Lorenzo Williams

Personal information
- Born:: October 23, 1984 (age 40) Midwest City, Oklahoma, U.S.
- Height:: 6 ft 1 in (1.85 m)
- Weight:: 260 lb (118 kg)

Career information
- College:: Missouri
- Position:: Defensive lineman
- NFL draft:: 2008: undrafted

Career history
- Baltimore Ravens (2008)*; Montreal Alouettes (2008)*; Carolina Panthers (2008–2009)*;
- * Offseason and/or practice squad member only

Career highlights and awards
- First-team All-Big 12 (2007); First-team Freshman All-Big 12 (2004);
- Stats at CFL.ca (archive)

= Lorenzo Williams (American football) =

American gridiron football player (born 1984)

Lorenzo Williams (born October 23, 1984) is an American former professional football defensive tackle. He played college football for the Missouri Tigers.

Williams has been a member of the Baltimore Ravens and Carolina Panthers of the National Football League (NFL) and the Montreal Alouettes of the Canadian Football League (CFL).

==College career==
As a redshirt freshman, Williams played in eleven games, making 21 tackles and 1 sack, with his best game coming against Kansas when he made 6 tackles. He also had 3 tackles against Troy, Oklahoma State and Baylor. After the season, he was named to the first-team freshman All-Big 12.

Williams, as a sophomore he started in Missouri's twelve games. In his first year as a defensive tackle, Williams recorded 35 tackles, 5½ sacks and 9½ tackles for losses.

In his junior year, Williams, recorded 53 tackles, 10½ tackles for losses and 6 sacks. He also recovered 3 fumbles and forced 2 others.

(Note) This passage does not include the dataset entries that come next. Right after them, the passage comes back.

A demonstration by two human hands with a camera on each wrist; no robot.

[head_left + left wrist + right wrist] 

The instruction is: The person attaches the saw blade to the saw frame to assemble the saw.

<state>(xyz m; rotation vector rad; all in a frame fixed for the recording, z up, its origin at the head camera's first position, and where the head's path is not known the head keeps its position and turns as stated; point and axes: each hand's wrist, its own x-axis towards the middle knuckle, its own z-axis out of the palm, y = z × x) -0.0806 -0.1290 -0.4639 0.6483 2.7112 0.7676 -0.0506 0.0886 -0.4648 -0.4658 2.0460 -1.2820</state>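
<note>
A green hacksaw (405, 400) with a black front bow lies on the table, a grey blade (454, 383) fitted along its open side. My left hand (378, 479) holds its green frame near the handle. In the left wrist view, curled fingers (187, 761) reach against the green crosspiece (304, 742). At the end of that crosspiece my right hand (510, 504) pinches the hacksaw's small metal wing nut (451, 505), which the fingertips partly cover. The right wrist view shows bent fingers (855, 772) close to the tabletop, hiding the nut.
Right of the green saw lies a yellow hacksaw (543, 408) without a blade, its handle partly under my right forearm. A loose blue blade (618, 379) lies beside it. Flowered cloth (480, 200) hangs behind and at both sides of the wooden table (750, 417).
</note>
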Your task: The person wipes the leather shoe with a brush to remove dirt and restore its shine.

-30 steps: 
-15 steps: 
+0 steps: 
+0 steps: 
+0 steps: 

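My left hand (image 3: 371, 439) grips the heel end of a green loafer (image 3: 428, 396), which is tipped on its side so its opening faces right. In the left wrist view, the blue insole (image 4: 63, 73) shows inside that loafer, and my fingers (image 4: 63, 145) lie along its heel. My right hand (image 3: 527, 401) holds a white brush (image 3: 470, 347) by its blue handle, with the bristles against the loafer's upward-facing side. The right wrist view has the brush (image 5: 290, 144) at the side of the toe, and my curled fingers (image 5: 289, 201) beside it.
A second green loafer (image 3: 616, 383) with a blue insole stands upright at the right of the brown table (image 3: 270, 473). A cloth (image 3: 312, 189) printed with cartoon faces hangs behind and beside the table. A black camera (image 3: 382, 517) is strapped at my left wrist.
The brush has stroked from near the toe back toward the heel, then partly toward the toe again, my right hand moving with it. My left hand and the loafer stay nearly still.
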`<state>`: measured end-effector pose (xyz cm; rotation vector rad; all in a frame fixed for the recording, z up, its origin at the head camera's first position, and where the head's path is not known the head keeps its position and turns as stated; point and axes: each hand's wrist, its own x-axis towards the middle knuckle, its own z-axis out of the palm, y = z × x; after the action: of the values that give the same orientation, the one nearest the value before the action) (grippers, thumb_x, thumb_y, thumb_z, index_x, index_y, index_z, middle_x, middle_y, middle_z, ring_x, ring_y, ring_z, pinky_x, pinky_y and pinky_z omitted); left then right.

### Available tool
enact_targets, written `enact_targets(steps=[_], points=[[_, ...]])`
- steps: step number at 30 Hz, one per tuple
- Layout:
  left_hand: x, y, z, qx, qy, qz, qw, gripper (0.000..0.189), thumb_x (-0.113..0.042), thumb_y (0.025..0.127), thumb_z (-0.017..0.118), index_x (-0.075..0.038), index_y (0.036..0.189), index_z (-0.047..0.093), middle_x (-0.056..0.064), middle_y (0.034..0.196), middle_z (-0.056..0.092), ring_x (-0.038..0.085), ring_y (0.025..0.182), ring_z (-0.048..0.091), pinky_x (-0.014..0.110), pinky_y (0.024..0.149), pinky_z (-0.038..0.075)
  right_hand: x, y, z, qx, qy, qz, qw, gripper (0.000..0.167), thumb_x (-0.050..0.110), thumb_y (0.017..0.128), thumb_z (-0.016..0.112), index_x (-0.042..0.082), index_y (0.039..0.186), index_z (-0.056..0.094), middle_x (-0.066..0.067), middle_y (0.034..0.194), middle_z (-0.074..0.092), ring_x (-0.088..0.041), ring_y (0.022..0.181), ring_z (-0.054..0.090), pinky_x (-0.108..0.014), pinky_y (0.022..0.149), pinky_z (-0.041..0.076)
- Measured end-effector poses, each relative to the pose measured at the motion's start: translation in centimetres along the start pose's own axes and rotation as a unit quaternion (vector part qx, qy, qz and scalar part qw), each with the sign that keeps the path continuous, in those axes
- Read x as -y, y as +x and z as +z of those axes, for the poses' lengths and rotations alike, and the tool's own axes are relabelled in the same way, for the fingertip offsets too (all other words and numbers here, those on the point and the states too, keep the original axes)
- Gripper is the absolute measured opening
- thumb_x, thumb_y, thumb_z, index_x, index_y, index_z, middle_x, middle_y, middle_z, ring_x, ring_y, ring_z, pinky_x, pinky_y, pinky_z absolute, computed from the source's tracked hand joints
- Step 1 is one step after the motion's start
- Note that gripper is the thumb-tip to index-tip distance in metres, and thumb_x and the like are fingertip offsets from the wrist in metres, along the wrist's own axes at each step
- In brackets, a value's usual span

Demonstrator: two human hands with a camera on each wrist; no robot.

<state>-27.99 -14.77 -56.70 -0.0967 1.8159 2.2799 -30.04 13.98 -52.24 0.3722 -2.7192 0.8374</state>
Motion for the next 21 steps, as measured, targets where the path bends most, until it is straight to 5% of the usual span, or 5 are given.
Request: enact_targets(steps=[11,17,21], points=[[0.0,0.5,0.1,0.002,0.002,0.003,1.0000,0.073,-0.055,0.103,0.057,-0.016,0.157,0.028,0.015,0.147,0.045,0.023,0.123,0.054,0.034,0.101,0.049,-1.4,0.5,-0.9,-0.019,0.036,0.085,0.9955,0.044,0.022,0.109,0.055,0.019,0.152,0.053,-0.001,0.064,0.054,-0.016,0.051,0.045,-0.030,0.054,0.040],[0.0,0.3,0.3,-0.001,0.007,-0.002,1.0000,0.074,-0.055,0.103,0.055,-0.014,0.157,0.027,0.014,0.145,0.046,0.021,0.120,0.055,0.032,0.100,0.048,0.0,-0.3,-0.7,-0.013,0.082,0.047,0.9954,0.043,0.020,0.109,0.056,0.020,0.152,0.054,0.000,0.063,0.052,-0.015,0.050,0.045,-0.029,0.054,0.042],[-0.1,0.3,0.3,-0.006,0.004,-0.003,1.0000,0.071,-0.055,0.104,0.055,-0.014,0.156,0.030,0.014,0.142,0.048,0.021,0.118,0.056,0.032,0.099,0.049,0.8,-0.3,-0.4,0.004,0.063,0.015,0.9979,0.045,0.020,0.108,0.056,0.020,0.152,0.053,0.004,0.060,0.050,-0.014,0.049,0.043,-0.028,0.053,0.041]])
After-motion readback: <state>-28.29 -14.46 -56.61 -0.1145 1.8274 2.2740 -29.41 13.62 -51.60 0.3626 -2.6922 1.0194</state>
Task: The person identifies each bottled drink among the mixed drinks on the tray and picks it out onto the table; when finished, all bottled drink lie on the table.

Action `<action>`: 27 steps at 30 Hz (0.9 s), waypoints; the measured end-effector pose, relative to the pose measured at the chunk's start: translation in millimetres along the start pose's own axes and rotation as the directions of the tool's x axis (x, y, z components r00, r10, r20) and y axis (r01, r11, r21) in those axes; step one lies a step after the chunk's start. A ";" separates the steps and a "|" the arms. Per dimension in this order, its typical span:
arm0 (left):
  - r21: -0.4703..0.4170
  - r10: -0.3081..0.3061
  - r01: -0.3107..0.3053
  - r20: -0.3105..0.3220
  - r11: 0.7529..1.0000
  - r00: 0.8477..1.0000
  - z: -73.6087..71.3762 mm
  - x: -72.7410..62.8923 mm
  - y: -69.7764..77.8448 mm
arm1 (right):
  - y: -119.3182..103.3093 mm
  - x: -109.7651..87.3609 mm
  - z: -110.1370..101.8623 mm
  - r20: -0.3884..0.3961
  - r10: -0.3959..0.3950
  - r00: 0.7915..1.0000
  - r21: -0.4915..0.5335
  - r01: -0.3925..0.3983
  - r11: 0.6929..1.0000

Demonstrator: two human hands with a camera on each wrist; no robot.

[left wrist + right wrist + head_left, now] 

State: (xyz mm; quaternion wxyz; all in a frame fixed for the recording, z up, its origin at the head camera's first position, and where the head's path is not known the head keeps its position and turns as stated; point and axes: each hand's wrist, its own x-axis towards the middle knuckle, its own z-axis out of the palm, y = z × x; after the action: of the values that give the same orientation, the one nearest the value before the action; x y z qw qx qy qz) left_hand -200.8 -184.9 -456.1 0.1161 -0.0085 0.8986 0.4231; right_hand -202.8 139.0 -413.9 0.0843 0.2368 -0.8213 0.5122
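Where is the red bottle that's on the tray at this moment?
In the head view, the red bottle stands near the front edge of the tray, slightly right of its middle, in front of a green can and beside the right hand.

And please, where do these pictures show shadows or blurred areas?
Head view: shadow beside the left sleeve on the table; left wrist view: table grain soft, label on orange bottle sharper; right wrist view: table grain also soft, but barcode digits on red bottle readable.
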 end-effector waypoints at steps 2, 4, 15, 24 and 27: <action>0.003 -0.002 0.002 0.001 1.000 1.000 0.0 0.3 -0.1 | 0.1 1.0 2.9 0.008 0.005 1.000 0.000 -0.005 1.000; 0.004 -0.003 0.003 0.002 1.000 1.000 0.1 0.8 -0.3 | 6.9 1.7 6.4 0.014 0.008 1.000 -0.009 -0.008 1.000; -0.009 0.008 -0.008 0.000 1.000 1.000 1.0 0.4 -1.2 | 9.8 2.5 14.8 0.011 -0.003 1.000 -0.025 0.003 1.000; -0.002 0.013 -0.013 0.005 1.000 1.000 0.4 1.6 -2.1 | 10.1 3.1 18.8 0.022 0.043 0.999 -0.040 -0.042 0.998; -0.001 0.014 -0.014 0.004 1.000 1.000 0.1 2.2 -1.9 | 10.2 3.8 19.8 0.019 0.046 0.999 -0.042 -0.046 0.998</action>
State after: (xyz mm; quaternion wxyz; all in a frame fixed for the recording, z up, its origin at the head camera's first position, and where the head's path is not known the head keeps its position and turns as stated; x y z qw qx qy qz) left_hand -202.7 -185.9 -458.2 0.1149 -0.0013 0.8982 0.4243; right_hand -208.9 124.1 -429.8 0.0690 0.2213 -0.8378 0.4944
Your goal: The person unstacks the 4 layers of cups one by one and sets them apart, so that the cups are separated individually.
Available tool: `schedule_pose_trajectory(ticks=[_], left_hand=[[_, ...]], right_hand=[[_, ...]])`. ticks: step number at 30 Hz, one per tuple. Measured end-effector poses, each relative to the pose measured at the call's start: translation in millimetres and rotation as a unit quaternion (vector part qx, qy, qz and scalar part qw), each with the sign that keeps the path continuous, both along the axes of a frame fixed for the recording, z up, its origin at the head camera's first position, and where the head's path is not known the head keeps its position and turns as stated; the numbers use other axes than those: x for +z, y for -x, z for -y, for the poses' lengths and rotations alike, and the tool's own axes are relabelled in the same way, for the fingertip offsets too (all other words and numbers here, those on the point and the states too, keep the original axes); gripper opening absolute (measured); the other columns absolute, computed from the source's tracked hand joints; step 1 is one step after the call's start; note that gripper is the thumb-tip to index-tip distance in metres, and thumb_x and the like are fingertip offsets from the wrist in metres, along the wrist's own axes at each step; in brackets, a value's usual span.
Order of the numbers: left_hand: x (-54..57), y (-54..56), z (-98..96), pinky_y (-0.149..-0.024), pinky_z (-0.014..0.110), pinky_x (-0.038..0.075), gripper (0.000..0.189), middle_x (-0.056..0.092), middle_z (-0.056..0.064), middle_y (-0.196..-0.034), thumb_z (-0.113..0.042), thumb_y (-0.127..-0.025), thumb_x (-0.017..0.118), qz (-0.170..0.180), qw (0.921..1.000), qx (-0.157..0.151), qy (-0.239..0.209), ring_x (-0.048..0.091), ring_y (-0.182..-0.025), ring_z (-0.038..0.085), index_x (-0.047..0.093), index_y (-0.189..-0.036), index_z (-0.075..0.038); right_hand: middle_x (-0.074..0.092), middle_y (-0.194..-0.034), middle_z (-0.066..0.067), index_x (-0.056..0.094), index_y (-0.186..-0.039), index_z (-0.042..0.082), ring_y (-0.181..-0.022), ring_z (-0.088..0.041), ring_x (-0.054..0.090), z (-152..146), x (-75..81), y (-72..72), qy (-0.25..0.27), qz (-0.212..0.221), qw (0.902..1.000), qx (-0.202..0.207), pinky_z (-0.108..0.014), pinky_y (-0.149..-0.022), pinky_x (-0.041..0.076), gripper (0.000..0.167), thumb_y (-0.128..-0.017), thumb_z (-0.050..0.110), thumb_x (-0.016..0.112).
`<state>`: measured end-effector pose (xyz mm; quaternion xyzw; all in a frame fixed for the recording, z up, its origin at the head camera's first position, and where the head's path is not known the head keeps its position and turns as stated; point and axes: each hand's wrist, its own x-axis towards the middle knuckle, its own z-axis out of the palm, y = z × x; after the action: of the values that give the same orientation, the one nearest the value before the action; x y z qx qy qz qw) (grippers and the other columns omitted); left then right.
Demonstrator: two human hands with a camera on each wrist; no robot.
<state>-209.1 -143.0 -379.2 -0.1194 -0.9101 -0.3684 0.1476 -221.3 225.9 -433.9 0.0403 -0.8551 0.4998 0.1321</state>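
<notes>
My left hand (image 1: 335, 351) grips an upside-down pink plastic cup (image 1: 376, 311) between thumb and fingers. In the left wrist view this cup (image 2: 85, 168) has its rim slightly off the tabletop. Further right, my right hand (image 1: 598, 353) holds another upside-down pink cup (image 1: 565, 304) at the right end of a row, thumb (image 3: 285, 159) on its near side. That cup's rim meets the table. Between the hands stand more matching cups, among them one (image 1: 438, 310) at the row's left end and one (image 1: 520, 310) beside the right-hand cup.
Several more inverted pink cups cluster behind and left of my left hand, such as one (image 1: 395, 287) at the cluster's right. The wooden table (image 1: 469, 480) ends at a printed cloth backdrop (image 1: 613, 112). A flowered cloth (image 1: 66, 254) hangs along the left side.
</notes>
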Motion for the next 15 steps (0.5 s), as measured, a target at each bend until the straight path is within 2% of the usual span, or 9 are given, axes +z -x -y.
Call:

As a senior, Williams was voted one of four team captains by his team members. Williams recorded 34 tackles, 12 1/2 tackles for a loss and 7 1/2 sacks. He also had 3 forced fumbles, 3 recovered fumbles, 4 blocked kicks, 2 sacks were for safeties and 1 touchdown. He finished #4 in sacks in University of Missouri football history (behind Brian Smith, Justin Smith and Aldon Smith. He was also #1 in the Big 12 in career sacks (20) in 2007 before being surpassed by Ndamukong Suh. He was also named first-team All-Big 12.

==Professional career==

===Baltimore Ravens===
Williams was signed as an undrafted free agent by the Baltimore Ravens on April 29, 2008. He was released during the Ravens final cuts on August 30, 2008.

===Montreal Alouettes===
On September 20, 2008, Williams was signed to the practice squad of the Montreal Alouettes.

===Carolina Panthers===
Williams was signed to the practice squad of the Carolina Panthers on December 23, 2008. When his contract expired after the 2008 season he was re-signed to a future contract on January 14, 2009. He was waived on August 31.

===Galactic Fun Zone===
After his football career, Williams choose to become a small business owner. He opened Galactic Fun Zone, a college project, in August 2010. Galactic Fun Zone is a family entertainment center that includes Laser Tag Arcade and 8 lane Bowling Alley. He was awarded as the SBA Small Business of the Year for Innovation and Entrepreneurship in 2010.